Anderson’s been at Loewe since 2013 and his efforts have recently reached critical mass with the hit “Puzzle Bag,” and other items such as the black pointy shoes with imitation red balloons as heels. These and other items possess a cartoon like quality that make them ideal for social media consumption, and as such, have attained viral status.
Add to that, support from mega stars Rihanna who wore Loewe while singing the National Anthem at the LVII Superbowl Halftime show, and Beyonce who wore a Loewe catsuit while touring for the Renaissance show. For fall 2024, Anderson collaborated with lensman, David Sims known for his boundary pushing editorial fashion editorials in Vogue Italia. Mr. Sims chose Mr. James Bond, aka Daniel Craig, and Netflix star, Greta Lee, to front the ads. As with the viral tank top that rings in at 342 Euros, Craig’s retro 70s $3,700 ski sweater is a perfect “stealth Wealth” item.
Prada’s latest image campaign retains the kooky aesthetic that’s been a quintessential part of the Prada brand since Miuccia Prada’s first collection in 1988. In a recent interview with writer, Wendell Steavenson, for the February 2024 issue of Vogue, Miuccia Prada explained her motivation for designing Prada. “I make clothes for people so they can live their lives … We should be able to be who we choose to be, always … (I) want people to feel confident so that they can perform in life.” The fall 2024 ad campaign shot by Willy Vanderperre is entitled, “Now That We’re Here”. It features models in conversations and focuses on their interactions as opposed to the clothing.
J’Adore Dior, stars Rihanna who has replaced Charlize Theron after her 10+ years as Dior’s “golden goddess.” The changing of the guard is in synch with the direction Dior’s creative director, Maria Grazia Chiuri, has been taking the brand.

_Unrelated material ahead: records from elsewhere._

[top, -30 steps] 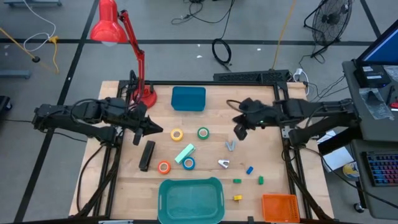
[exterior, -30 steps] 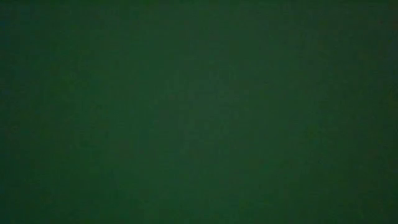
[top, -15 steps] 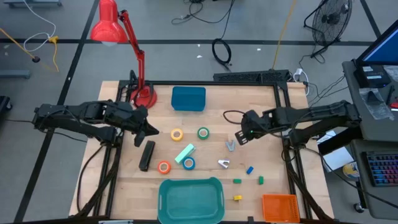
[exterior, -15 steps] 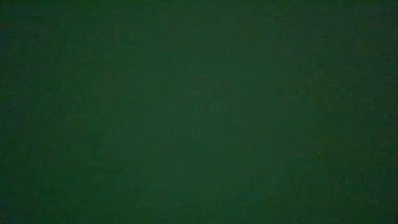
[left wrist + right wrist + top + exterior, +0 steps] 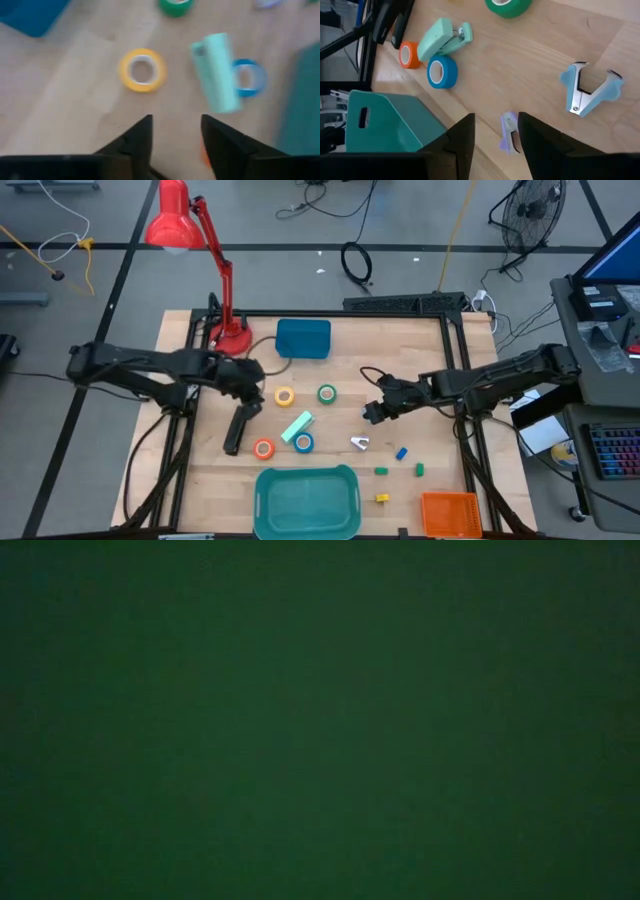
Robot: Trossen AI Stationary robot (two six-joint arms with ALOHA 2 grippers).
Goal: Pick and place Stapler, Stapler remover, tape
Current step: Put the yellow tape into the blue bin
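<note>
High view: teal tray (image 5: 306, 502), orange bin (image 5: 449, 514) and blue box (image 5: 303, 339) on the wooden bench (image 5: 420, 360); contents not discernible. Black stapler (image 5: 237, 430) lies beside orange tape (image 5: 264, 448).

Left wrist view: left gripper (image 5: 175, 134) fingers parted, empty.

Right wrist view: right gripper (image 5: 496, 136) fingers parted over a lilac staple remover (image 5: 510, 131).
</note>
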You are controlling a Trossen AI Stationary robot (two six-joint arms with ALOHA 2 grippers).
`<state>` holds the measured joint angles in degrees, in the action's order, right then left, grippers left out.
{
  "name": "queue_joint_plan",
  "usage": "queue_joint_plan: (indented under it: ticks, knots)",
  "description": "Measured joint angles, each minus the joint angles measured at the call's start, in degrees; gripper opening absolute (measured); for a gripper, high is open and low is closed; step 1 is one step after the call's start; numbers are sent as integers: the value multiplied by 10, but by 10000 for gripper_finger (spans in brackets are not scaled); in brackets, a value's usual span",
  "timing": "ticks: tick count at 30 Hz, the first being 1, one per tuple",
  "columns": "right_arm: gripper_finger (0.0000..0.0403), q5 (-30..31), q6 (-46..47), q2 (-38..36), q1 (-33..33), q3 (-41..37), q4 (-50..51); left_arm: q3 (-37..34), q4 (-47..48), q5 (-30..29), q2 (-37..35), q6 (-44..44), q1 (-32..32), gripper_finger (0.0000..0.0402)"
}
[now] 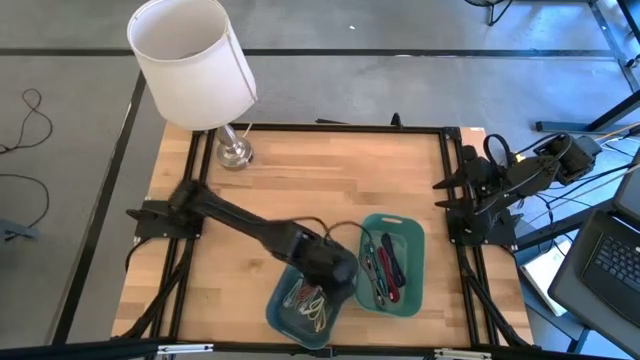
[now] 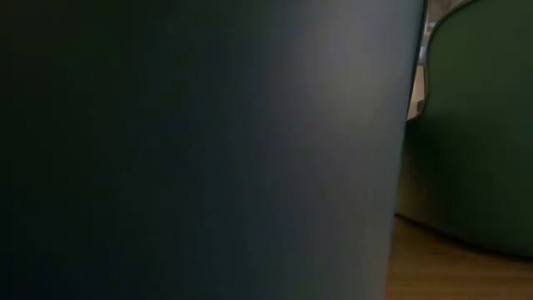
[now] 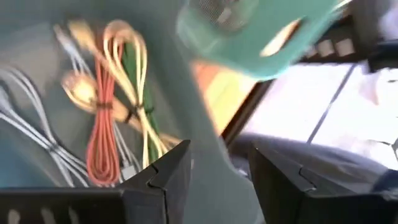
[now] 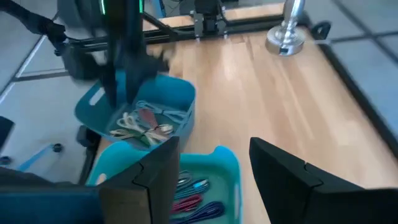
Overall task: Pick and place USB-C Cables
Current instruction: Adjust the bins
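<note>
A blue tray (image 1: 285, 312) stands near the table's near edge and holds several bundled USB-C cables (image 3: 106, 112) in beige, white, red and green. Beside it on the right, a green tray (image 1: 412, 236) holds more cables (image 1: 385, 265), red and purple among them. My left gripper (image 1: 338, 272) is at the blue tray's far right corner, shut on its wall. In the right wrist view the blue tray (image 4: 183, 99) looks tilted. My right gripper (image 1: 445, 195) waits at the table's right edge, open (image 4: 214, 168), touching nothing. My left gripper (image 3: 221, 180) grips the blue tray's wall (image 3: 214, 155) at the corner next to the green tray, one finger (image 3: 168, 177) inside the tray and one outside. It comes from above, slanting down. I cannot tell whether the tray is lifted clear of the table.
A lamp with a white shade (image 1: 195, 60) and a metal base (image 1: 235, 152) stands at the table's far left corner. A black frame (image 1: 320, 127) runs around the wooden table. The blue tray's wall (image 2: 200, 150) fills most of the low view. A laptop (image 1: 610, 260) sits off the right edge.
</note>
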<state>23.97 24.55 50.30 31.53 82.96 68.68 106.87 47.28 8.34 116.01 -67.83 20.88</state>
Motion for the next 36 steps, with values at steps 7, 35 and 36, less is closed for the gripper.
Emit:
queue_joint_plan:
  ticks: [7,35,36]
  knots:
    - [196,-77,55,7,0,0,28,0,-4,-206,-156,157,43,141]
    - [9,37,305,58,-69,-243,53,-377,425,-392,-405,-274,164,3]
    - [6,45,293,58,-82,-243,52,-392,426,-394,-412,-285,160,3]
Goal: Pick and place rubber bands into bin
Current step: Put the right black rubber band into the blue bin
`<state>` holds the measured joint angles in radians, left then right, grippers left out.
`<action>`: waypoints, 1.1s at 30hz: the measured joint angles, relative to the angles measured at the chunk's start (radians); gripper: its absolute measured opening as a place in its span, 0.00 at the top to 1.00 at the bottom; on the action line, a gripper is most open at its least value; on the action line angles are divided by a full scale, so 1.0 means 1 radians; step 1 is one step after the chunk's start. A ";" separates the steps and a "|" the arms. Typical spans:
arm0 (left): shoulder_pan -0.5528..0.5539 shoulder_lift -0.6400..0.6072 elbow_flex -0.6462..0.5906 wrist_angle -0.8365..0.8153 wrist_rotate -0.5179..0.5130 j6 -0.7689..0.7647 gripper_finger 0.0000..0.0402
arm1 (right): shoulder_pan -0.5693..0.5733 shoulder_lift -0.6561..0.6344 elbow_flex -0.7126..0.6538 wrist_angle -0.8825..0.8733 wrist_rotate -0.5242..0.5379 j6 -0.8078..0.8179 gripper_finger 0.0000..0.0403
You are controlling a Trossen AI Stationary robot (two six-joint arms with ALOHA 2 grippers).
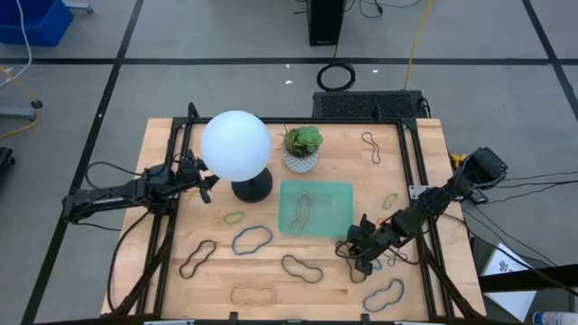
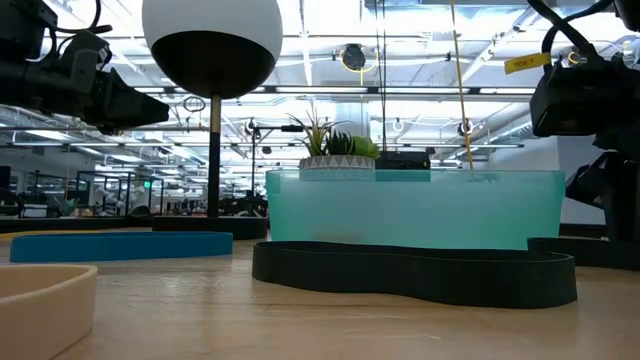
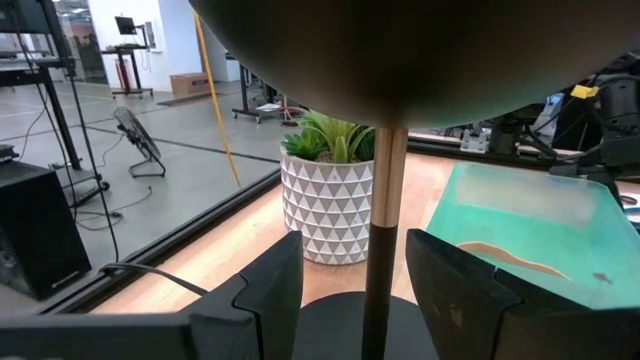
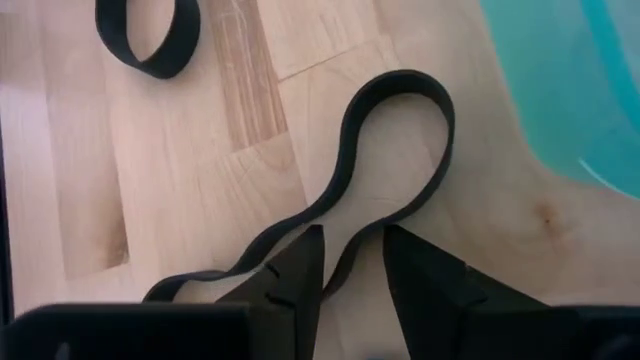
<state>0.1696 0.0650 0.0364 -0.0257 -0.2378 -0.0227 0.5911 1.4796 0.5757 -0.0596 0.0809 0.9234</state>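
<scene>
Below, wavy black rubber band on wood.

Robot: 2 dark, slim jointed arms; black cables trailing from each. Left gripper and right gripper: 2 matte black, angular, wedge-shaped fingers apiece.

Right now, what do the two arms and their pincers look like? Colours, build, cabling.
Both arms are dark, near-black, jointed segments. The left arm is slim, with thin black cables looping off it across the table. The right arm carries a bulkier dark block near its base and a small yellow tag. Each ends in a two-finger pincer: left pincer and right pincer both have matte black, angular, wedge-shaped fingers.
</scene>
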 joint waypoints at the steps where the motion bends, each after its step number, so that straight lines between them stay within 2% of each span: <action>1: 0.000 0.000 0.000 0.000 0.000 0.000 0.54 | 0.000 0.000 0.000 -0.001 0.000 -0.002 0.77; 21: 0.000 0.000 0.000 0.000 0.000 0.000 0.54 | -0.001 0.001 -0.002 -0.034 -0.017 -0.050 0.99; 33: 0.000 0.000 0.000 0.000 0.000 0.000 0.54 | 0.000 0.001 -0.003 -0.007 -0.007 -0.083 1.00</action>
<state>0.1696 0.0650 0.0364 -0.0257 -0.2379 -0.0228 0.5907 1.4804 0.5728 -0.0665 0.0734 0.8399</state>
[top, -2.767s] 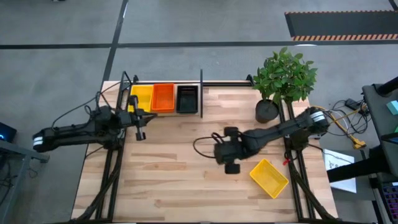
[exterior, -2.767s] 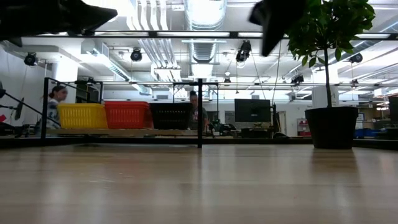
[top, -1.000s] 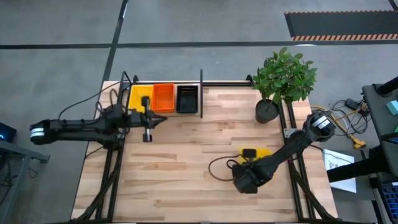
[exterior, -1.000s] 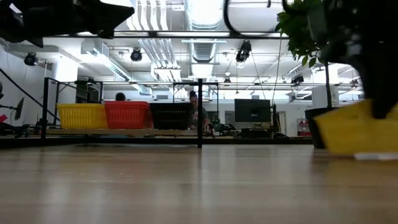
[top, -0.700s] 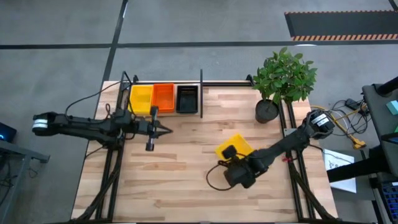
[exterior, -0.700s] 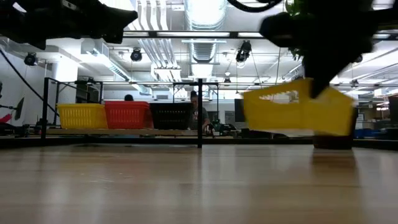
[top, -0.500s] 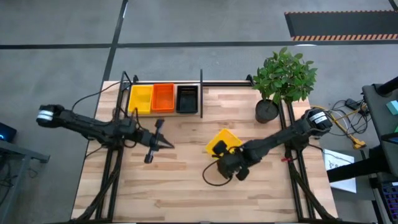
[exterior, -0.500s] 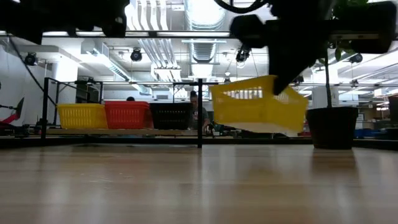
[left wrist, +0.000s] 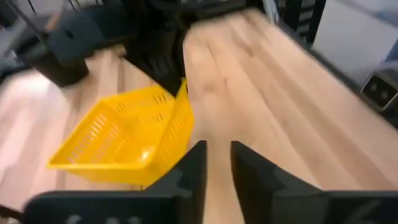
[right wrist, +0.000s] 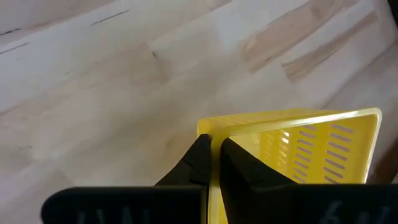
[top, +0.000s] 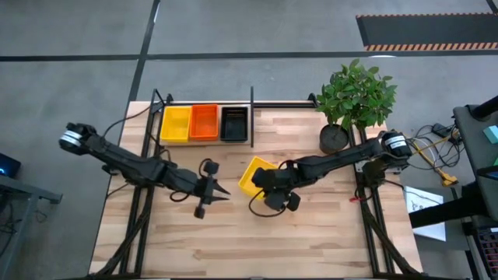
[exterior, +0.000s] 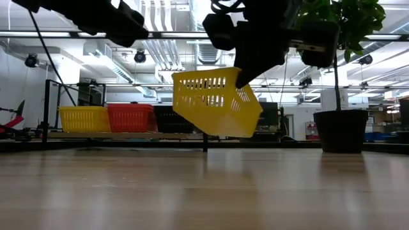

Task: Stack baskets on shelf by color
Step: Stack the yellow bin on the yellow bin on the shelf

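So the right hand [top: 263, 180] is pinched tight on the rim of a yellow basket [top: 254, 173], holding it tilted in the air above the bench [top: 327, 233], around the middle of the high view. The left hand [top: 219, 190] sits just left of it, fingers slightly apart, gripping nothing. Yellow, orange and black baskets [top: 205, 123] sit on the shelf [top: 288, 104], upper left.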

The logo tee shirts she shows on the runway and re-do of the house’s iconic Dior tapestry canvas is drawing in new, younger customers, thrilled to embrace Dior by buying a tee, makeup and fragrance.
After the J’Adore ads debuted, Rihanna is now firmly associated with Dior and is helping the house attract these new younger customers. She is one of the key players redefining today’s concept of beauty in an increasingly diverse world that is miles away from the antiquated concept of Caucasian blonde beauty that dominated the second half of the twentieth century.
Steven Klein’s short film is the basis of the campaign and bears his distinctive stamp. Of his work, Klein explains, “I like to show subjects inside a sealed veneer.” In the J’Adore Dior film, Rihanna appears encased in gold and very much the untouchable “golden goddess” she’s cast as.